From: Bruce Fields <bfields@fieldses.org>
To: Stan Hu <stanhu@gmail.com>
Cc: linux-nfs@vger.kernel.org
Subject: Re: Stale data after file is renamed while another process has an open file handle
Date: Wed, 19 Sep 2018 16:02:14 -0400 [thread overview]
Message-ID: <20180919200214.GB14422@fieldses.org> (raw)
In-Reply-To: <CAMBWrQmLDwhESALcH2kamrRr4VhRsgVP0kAMeiE2J0uubcfNNw@mail.gmail.com>
On Wed, Sep 19, 2018 at 10:39:19AM -0700, Stan Hu wrote:
> On Tue, Sep 18, 2018 at 11:19 AM J. Bruce Fields <bfields@fieldses.org> wrote:
>
> > We know node B has that cat loop that will keep reopening the file.
> >
> > The only way node B could avoid translating those open syscalls into
> > on-the-wire OPENs is if the client holds a delegation.
> >
> > But it can't hold a delegation on the file that was newly renamed to
> > test.txt--delegations are revoked on rename, and it would need to do
> > another OPEN after the rename to get a new delegation. Similarly the
> > file that gets renamed over should have its delegation revoked--and we
> > can see that the client does return that delegation. The OPEN here is
> > actually part of that delegation return process--the CLAIM_DELEGATE_CUR
> > value on "claim type" is telling the server that this is an open that
> > the client had cached locally under the delegation it is about to
> > return.
> >
> > Looks like a client bug to me, possibly some sort of race handling the
> > delegation return and the new open.
> >
> > It might help if it were possible to confirm that this is still
> > reproduceable on the latest upstream kernel.
>
> Thanks for that information. I did more testing, and it looks like
> this stale file problem only appears to happen when the NFS client
> protocol is 4.0 (via the vers=4.0 mount option). 4.1 doesn't appear to
> have the problem.
>
> I've also confirmed this problem happens on the mainline kernel
> version (4.19.0-rc4). Do you have any idea why 4.1 would be working
> but 4.0 has this bug?
No. I mean, the 4.1/4.0 differences are complicated, so it's not too
surprising a bug could hit one and not the other, but I don't have an
explanation for this one off the top of my head.
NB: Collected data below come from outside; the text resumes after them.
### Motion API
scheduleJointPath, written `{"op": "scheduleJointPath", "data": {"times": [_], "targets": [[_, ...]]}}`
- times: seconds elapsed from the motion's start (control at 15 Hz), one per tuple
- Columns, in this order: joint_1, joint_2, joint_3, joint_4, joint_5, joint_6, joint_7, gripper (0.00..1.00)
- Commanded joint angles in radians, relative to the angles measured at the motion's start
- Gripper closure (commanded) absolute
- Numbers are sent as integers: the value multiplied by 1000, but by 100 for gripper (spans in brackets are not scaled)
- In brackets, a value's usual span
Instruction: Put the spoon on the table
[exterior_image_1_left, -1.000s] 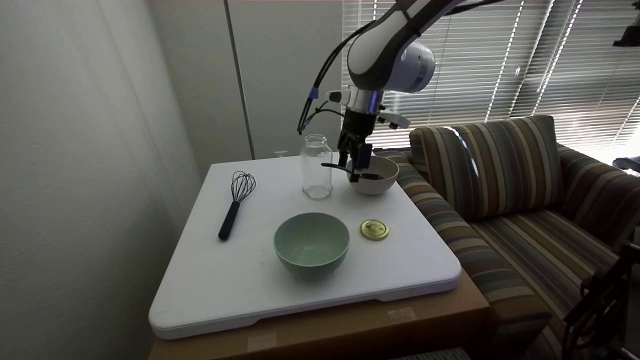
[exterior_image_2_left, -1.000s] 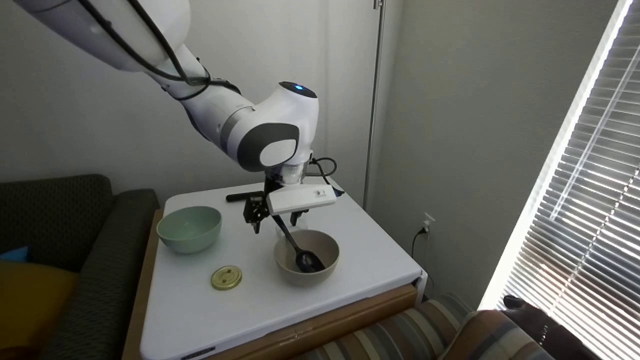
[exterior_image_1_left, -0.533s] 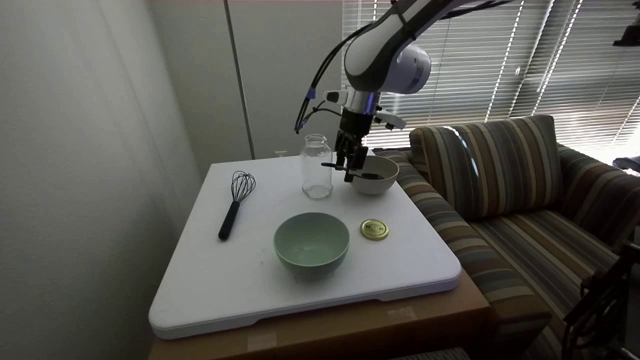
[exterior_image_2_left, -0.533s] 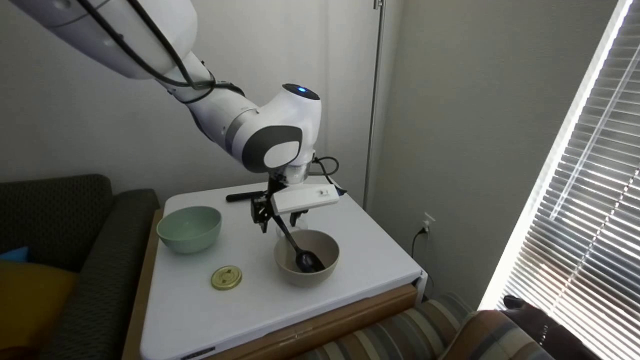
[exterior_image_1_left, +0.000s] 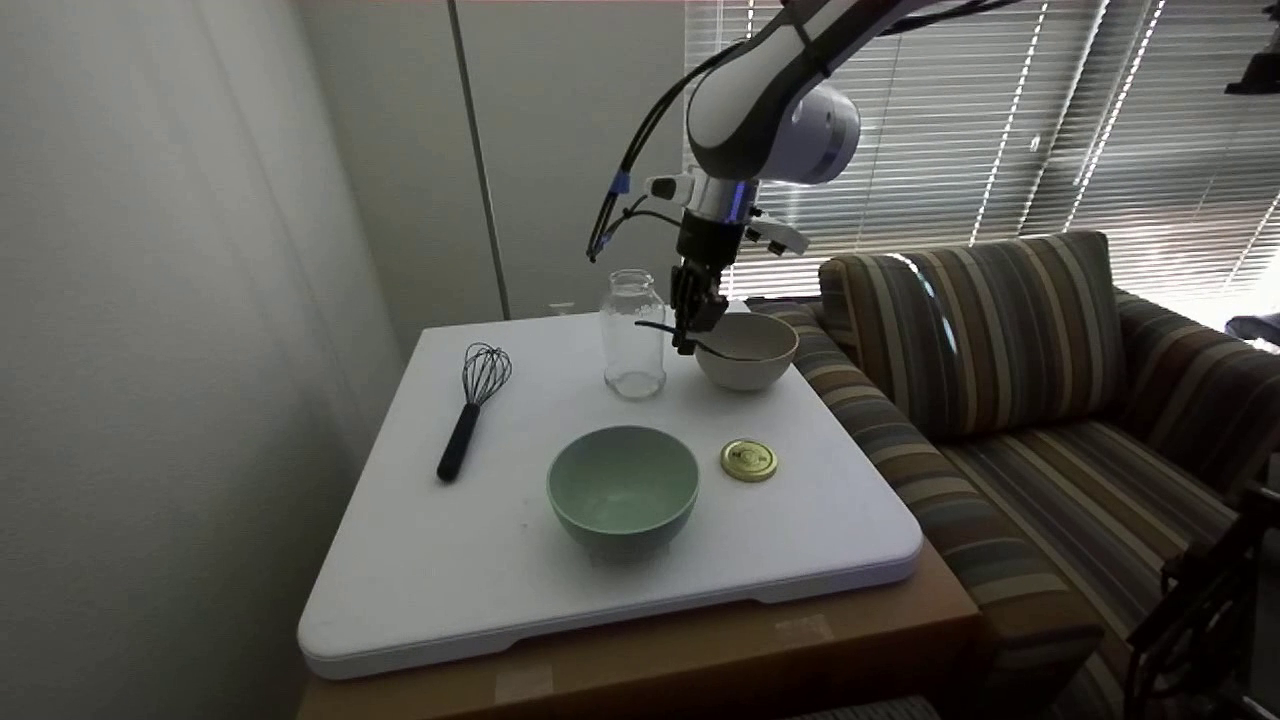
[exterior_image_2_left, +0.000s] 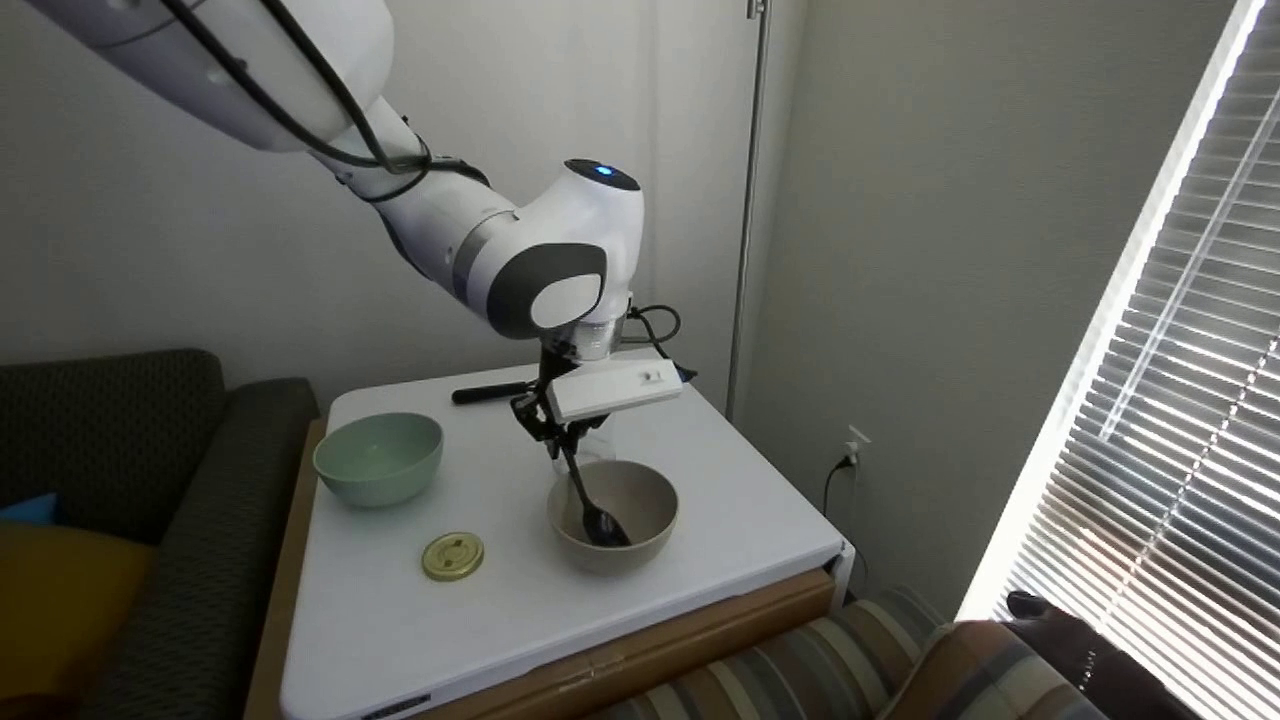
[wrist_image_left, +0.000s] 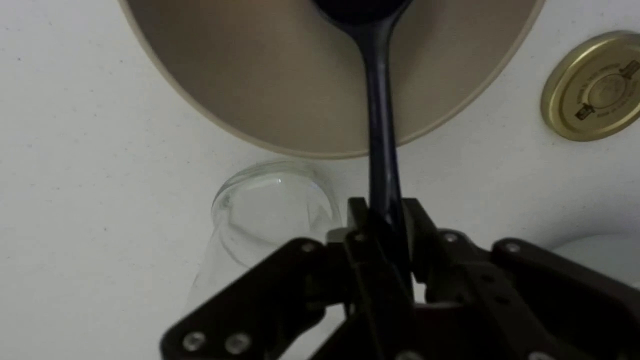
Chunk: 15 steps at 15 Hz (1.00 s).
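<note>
The dark spoon (wrist_image_left: 381, 110) leans in the beige bowl (exterior_image_2_left: 612, 562), its scoop inside and its handle sticking up over the rim. In the wrist view my gripper (wrist_image_left: 384, 212) is shut on that handle, one finger pressed to each side. An exterior view puts the gripper (exterior_image_2_left: 568, 445) just above the bowl's rim, with the spoon's scoop (exterior_image_2_left: 604, 526) low inside. From the opposite side, the gripper (exterior_image_1_left: 685, 342) hides part of the handle. The white table (exterior_image_1_left: 450, 580) lies under everything.
Close beside the gripper stands a clear glass jar (exterior_image_1_left: 633, 345). A gold lid (exterior_image_1_left: 748, 460) and a green bowl (exterior_image_1_left: 622, 500) sit nearer the front edge. A black whisk (exterior_image_1_left: 458, 440) lies along the wall side. The striped sofa (exterior_image_1_left: 870, 410) borders the table.
The fingers have come together around the spoon's handle. The gripper has shifted slightly, and in the last half second the spoon has turned a little and its scoop has slid within the bowl.
</note>
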Motion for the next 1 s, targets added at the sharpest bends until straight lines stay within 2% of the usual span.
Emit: {"op": "scheduleJointPath", "data": {"times": [0.0, 0.4, 0.53, 0.8, 0.93], "targets": [[32, -50, -42, -35, -38, 39, -3, 100], [91, -158, -92, -102, -148, 124, 21, 98], [127, -211, -126, -136, -183, 124, 88, 98], [272, -320, -257, -239, -312, 53, 430, 98], [304, -353, -250, -294, -350, 6, 544, 98]]}}
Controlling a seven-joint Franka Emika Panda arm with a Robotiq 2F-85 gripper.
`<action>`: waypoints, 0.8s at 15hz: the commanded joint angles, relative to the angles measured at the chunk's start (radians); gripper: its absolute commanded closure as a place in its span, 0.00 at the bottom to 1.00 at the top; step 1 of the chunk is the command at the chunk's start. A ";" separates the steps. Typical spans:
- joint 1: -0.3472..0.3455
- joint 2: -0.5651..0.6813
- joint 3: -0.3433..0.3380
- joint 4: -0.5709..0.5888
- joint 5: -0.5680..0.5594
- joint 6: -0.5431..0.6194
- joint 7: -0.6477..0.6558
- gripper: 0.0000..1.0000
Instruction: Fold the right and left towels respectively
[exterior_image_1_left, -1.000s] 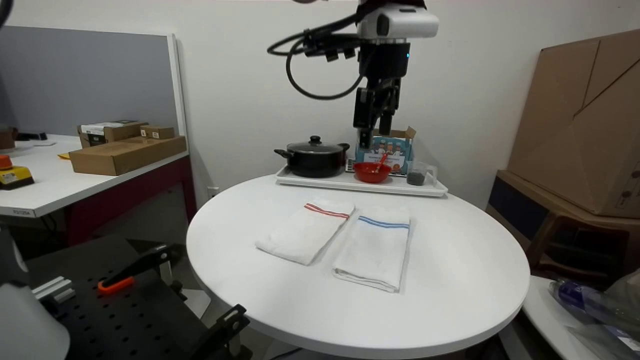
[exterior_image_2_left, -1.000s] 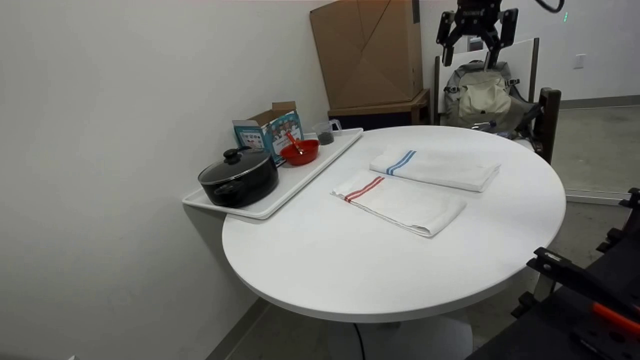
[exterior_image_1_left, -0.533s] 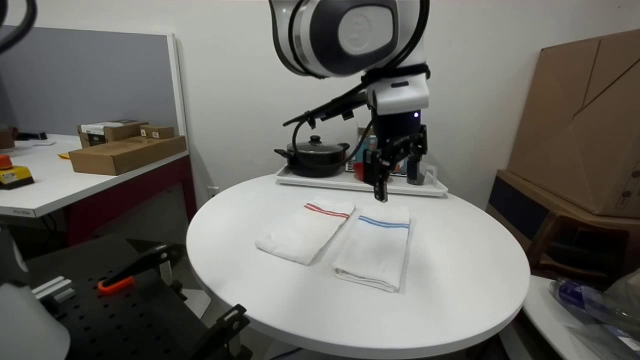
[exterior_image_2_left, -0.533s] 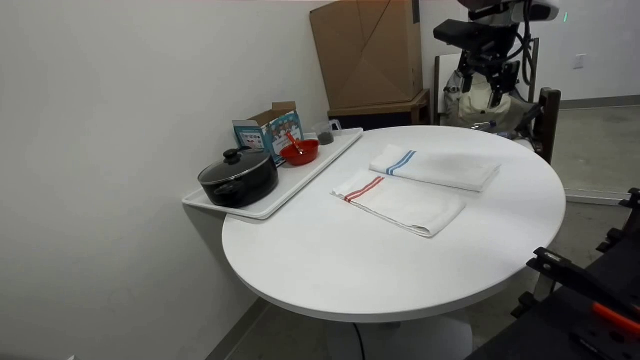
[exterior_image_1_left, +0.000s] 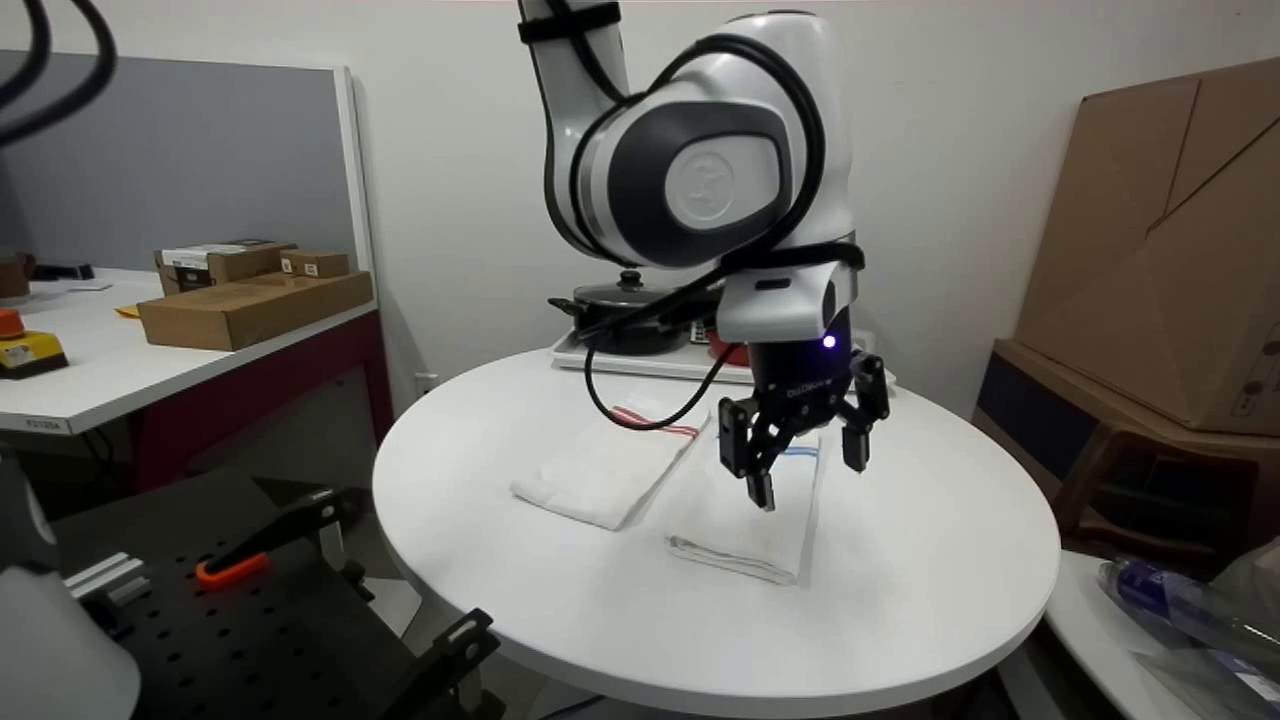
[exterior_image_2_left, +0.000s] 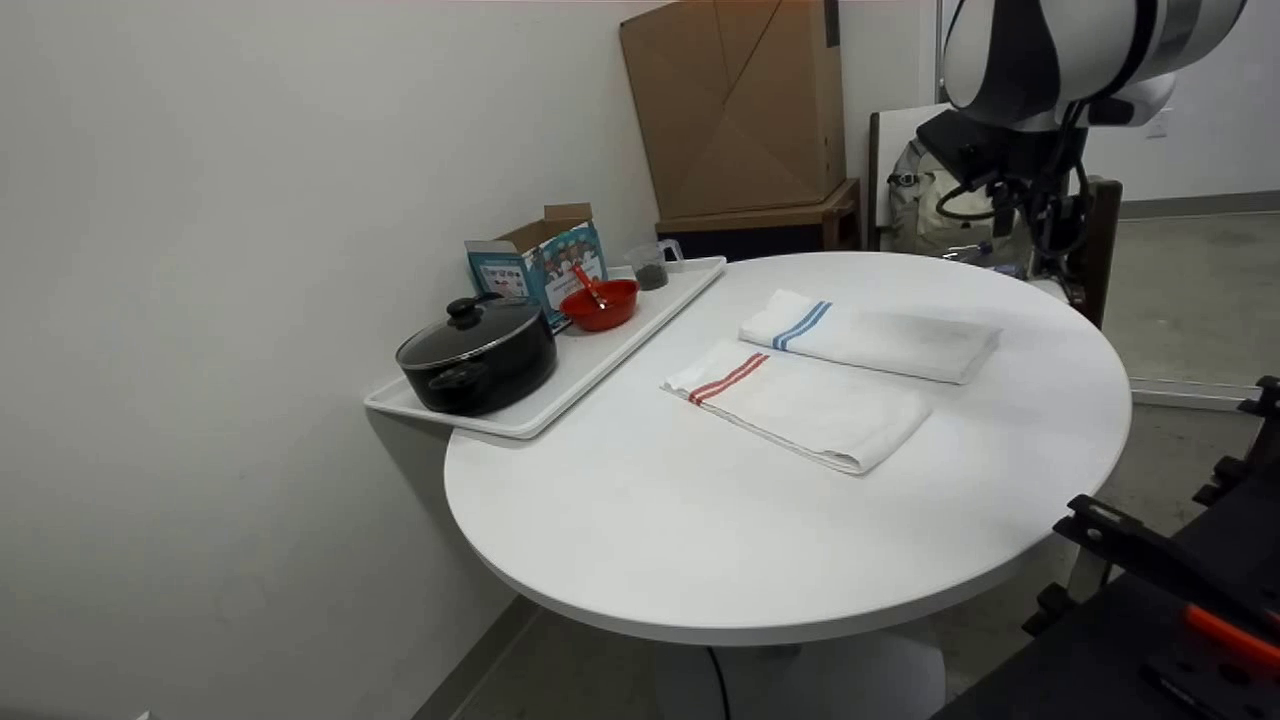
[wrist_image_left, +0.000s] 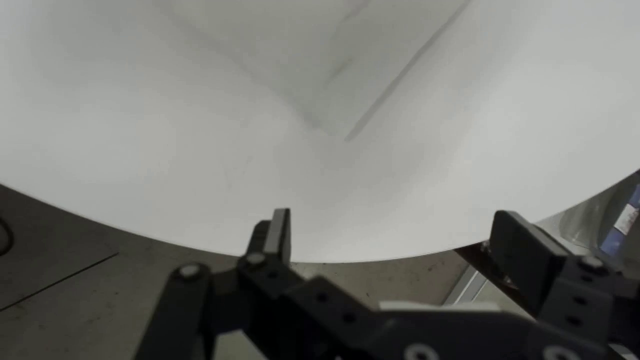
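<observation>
Two folded white towels lie side by side on the round white table (exterior_image_1_left: 920, 590). One has red stripes; this red-striped towel (exterior_image_1_left: 600, 475) also shows in an exterior view (exterior_image_2_left: 810, 405). The blue-striped towel (exterior_image_1_left: 740, 530) lies beside it, also seen in an exterior view (exterior_image_2_left: 890, 345). My gripper (exterior_image_1_left: 810, 472) is open and empty, pointing down, above the table and apart from both towels. It covers part of the blue stripes in that view. In the wrist view the open gripper (wrist_image_left: 392, 217) has nothing between its fingers. A faint folded white shape shows at the top there; which towel is unclear.
A white tray (exterior_image_2_left: 590, 385) at the table's wall side holds a black pot (exterior_image_2_left: 500, 370), a red bowl (exterior_image_2_left: 605, 310), a teal box (exterior_image_2_left: 570, 262) and a clear cup (exterior_image_2_left: 652, 272). A black perforated surface (exterior_image_1_left: 200, 640) and a large cardboard box (exterior_image_1_left: 1170, 260) stand near the table.
The arm has come down into view and my gripper has moved lower, from high over the tray side to lower over the table, turning on the way. The towels have not moved.
</observation>
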 joint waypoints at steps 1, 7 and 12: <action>0.069 0.038 -0.039 0.009 -0.017 -0.068 0.030 0.00; 0.177 0.107 -0.076 0.046 -0.020 -0.121 0.000 0.00; 0.204 0.197 -0.067 0.115 -0.047 -0.142 -0.027 0.00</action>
> https://s3.amazonaws.com/gitlab-support/nfs/nfs-4.0-kernel-4.19-0-rc4-rename.pcap
> is the latest capture that also includes the NFS callbacks. Here's
> what I see after the first RENAME from Node A:
>
> Node B: DELEGRETURN StateId: 0xa93
> NFS server: DELEGRETURN
> Node A: RENAME From: test2.txt To: test.txt
> NFS server: RENAME
> Node B: GETATTR
> NFS Server: GETATTR (with old inode)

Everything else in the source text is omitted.